Work instructions —
Reproduce every line of the material below, but drop the pictures.

# # #

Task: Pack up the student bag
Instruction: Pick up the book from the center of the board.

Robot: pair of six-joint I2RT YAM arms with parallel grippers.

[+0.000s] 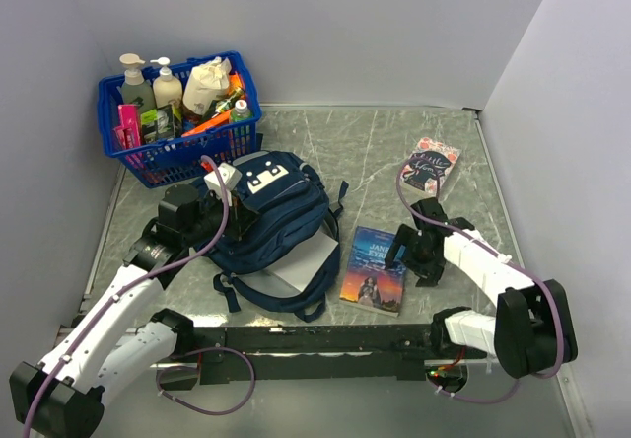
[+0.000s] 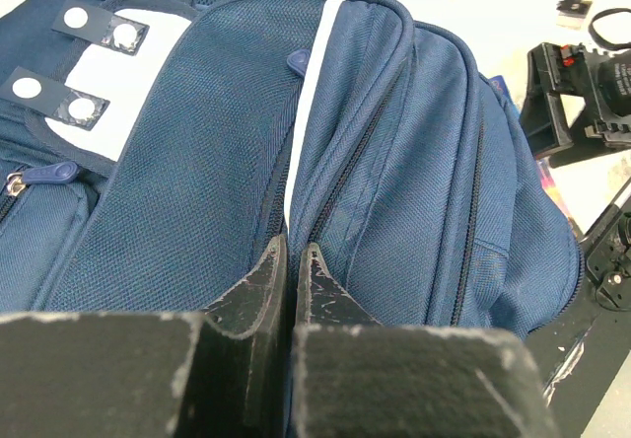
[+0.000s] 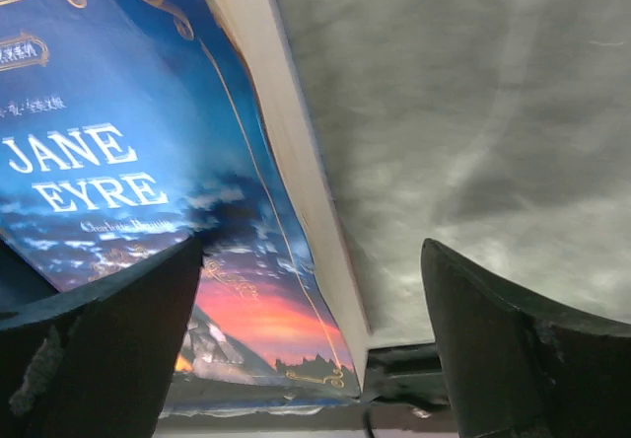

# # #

Expected output —
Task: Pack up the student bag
Instruction: Pick up the book from the center of the board.

Robot: pair of six-joint I2RT YAM arms with parallel grippers.

[+0.000s] 
[+0.000s] 
[+0.000s] 

This exercise is now fully answered.